The audience is ushered into the hotel by a legion of bellhops, all encouraging us to make ‘full use of the facilities’, including a meditation room, cabaret and a decidedly shoddy restaurant. As is the case with most site-specific theatre, it is best to go on your own, drop your inhibitions and have a damn good snoop. The set pieces are slick fun, but the further you poke around and the bolder you get, the bigger the rewards. At one point, I opened a tiny storage cupboard to find two people squeezed inside, methodically folding down the ends of a huge batch of loo-roll.
The scripted sections, such as a suitably shambolic job interview, work less well, as the audience’s impatient excitement stop them from settling into more sustained sketches. It’s the improvised comedy and visual gags that work best - the nutter chefs hidden away in the skanky kitchen, creating mountains out of kitchen utensils and scampering around like apes, as well as the constant spats erupting between the harassed and unhappy staff.
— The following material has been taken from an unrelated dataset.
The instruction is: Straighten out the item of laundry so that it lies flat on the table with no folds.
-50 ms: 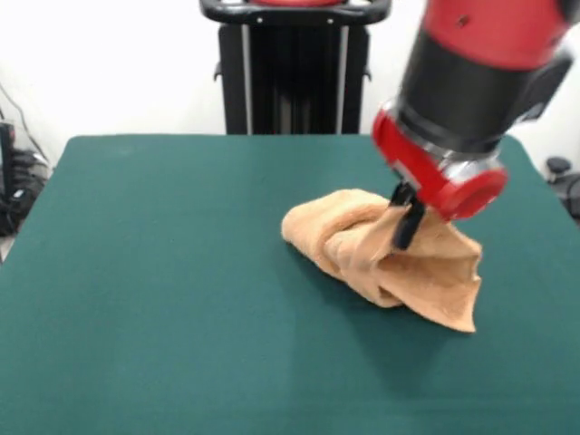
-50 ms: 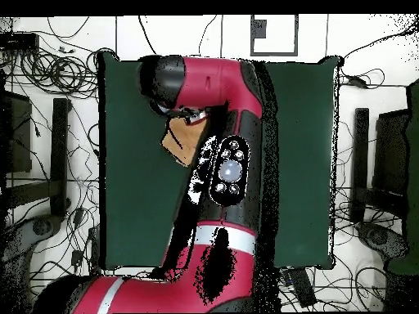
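towel [image 1: 385, 256]: bunched in folds, right of centre on table [image 1: 163, 272] | gripper [image 1: 407, 222]: fingers down in the top fold, you cannot tell if pinched | handling: you likely have soft, light, limp cloth that drapes | grasp: take the near-right corner, pull outward

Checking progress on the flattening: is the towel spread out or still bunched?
Bunched: the towel sits rumpled in overlapping folds, with the gripper down on it.

No readable text, label or number anywhere.

Front low; overhead straight down
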You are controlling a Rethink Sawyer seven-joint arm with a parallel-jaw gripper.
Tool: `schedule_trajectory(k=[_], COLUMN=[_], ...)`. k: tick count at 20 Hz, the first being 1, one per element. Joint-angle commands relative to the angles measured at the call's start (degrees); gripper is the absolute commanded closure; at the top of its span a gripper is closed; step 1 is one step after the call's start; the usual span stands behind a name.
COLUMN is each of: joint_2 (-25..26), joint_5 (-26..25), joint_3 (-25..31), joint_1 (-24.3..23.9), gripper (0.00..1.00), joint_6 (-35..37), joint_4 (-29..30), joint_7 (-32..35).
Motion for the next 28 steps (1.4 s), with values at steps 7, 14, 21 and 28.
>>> schedule_trajectory(k=[7,14,21,28], joint_2=[-2.6,0.9,2.9,4.3], joint_5=[6.2,9.0,11.7,13.1], joint_3=[-3.1,-5.0,-5.4,-6.2], joint_1=[8.3,9.2,7.3,8.4], gripper=[1.00,1.00,1.00,1.00], joint_6=[13.4,21.0,31.8,30.4], joint_4=[-0.7,-10.2,-21.4,-22.2], joint_7=[23.4,27.4,28.1,30.4])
Some of the rooms are also more cleverly conceived than others. Although the meditation space and cabaret are neat skits, they’re not in keeping with the general mania of this show. The best spot is the ‘Administration Room’, which feels a bit like Alice in Wonderland, but much greyer and even weirder. The room has absolutely nothing to do with a hotel, but it is inventively ridiculous and bizarre. Arms shoot out of holes in the wall, a ‘mental health’ officer serenades someone with a cantata and everyone seems to be walking around with only one shoe.
The novelty does wear off after a while and the lack of narrative drive means that, despite the manic energy of this vast company of actors, the show runs out of steam before the hour is up. In some ways, it is stuck slightly between two camps – the tiny details, the authentic signs and realistic costumes all push towards a loosely realistic show, yet most of the scenarios are unquestionably surreal. Next time it’d be good to see this smart, cheeky company commit to one type of experience, either recreating the hysteria of an exceptionally shoddily run hotel, or doing away with reality altogether and letting their imaginations run wild.